Ya en su habitación, comenzó a desvestirse. Se sacó el pantalonete de encaje, las tres enaguas de volados y el polisón. Y, al observarse con poca ropa, en el espejo reconoció que su tía tenía razón. Si bien su rostro era armonioso, y sus cabellos, claros y vistosos, estaba muy delgada. Recordó la frase de su tía —«No conseguirás pretendiente»— y concluyó que su silueta no era precisamente el peor de los problemas: el inconveniente principal era el susto que provocaba a los muchachos que ella trabajara como maestra y ganara su dinero. Se rio, no le importó. Y le vinieron a la mente el rostro anguloso y los ojos grises de don Manuel. Pero arrancó esa imagen pensando en su escuela. El deseo de extender la educación en el país se le había metido hasta la médula y se había transformado en su prioridad. Un hombre y esa prioridad, por ahora, eran incompatibles.
Tal vez, había sido por los cientos de libros que había leído; o por la soledad que sintió ante la muerte de sus padres durante aquella fatídica epidemia de cólera, cuando ella era sólo una niña y tuvo que irse a vivir con su tía… Pero lo cierto era que estudiar y enseñar se habían convertido en el centro de su vida. Y gracias a Dios, su tía María, la hermana mayor de su padre, apoyaba su aspiración como siempre lo había hecho en todo. Al recibirla en su casa, a pesar de su soltería y de no entender nada de niños, la mujer la había aceptado y amado. Y con el paso de los años, al día de hoy, se había convertido en su mayor sostén.
Todavía recordaba cuánto afán había puesto durante sus años de estudio junto a las monjas sabiendo que se preparaba para enseñar a otros. Nunca, ni aun de niña, por su cabeza había dejado de pasar la idea de que se dedicaría a educar.

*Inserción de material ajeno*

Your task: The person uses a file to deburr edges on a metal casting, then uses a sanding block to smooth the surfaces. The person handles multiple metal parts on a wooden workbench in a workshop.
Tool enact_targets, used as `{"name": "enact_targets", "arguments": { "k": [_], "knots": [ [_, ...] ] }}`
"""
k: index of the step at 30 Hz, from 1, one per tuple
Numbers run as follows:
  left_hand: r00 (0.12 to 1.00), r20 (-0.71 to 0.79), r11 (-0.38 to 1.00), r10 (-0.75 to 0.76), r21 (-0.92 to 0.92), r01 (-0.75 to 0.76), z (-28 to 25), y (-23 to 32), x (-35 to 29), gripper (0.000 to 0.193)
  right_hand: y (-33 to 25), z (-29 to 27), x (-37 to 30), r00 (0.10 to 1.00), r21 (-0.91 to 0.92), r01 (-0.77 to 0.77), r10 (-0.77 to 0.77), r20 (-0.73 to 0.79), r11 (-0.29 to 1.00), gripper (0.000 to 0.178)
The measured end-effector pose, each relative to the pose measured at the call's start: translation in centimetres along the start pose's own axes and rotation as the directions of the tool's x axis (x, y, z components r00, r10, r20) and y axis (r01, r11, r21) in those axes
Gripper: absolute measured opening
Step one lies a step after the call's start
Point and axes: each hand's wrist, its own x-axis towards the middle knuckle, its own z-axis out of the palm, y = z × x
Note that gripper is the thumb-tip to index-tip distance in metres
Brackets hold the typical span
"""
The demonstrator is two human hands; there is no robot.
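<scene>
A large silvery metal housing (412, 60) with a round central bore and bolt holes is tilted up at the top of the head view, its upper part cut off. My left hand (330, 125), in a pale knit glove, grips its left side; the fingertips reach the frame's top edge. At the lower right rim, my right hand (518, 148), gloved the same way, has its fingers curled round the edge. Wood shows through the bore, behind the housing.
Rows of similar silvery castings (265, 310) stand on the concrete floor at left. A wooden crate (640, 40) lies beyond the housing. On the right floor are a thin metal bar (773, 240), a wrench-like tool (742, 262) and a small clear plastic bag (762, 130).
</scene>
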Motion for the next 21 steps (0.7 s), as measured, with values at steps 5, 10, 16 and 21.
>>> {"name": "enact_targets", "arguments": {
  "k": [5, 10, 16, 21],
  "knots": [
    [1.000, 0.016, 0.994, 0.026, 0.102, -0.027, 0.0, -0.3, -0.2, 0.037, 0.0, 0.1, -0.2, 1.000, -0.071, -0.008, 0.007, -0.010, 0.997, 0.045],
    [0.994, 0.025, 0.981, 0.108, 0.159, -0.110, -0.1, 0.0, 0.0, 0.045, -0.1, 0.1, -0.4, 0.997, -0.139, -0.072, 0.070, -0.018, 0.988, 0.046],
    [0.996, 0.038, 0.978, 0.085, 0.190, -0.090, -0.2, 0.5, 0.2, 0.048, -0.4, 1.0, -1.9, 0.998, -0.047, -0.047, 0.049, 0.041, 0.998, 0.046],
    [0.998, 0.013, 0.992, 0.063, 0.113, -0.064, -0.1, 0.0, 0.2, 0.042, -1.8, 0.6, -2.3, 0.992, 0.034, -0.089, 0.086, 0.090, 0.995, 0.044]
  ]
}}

Esa misma sed era la que la había llevado a vivir en Entre Ríos con una familia de conocidos durante un tiempo, hasta conseguir su título de profesora en la primera escuela normal de la República Argentina, que funcionaba en Paraná, fundada por inspiración de Sarmiento. En esa institución había conocido un nuevo concepto, fuerte y distinto, de la educación. Luego, había vuelto a su ciudad para el proyecto del normal cordobés. Y ahora estaba allí, embarcada hasta la coronilla, pero feliz y entusiasmada. Se dio una última mirada en el espejo y se tendió en la cama. Estaba exhausta. Con la bata de dormir puesta, apagó las velas del candelabro de su mesa de luz. Recordó el rostro de algunas de sus alumnas, a quienes quería profundamente y para las que tenía grandes planes, e inmediatamente se quedó dormida.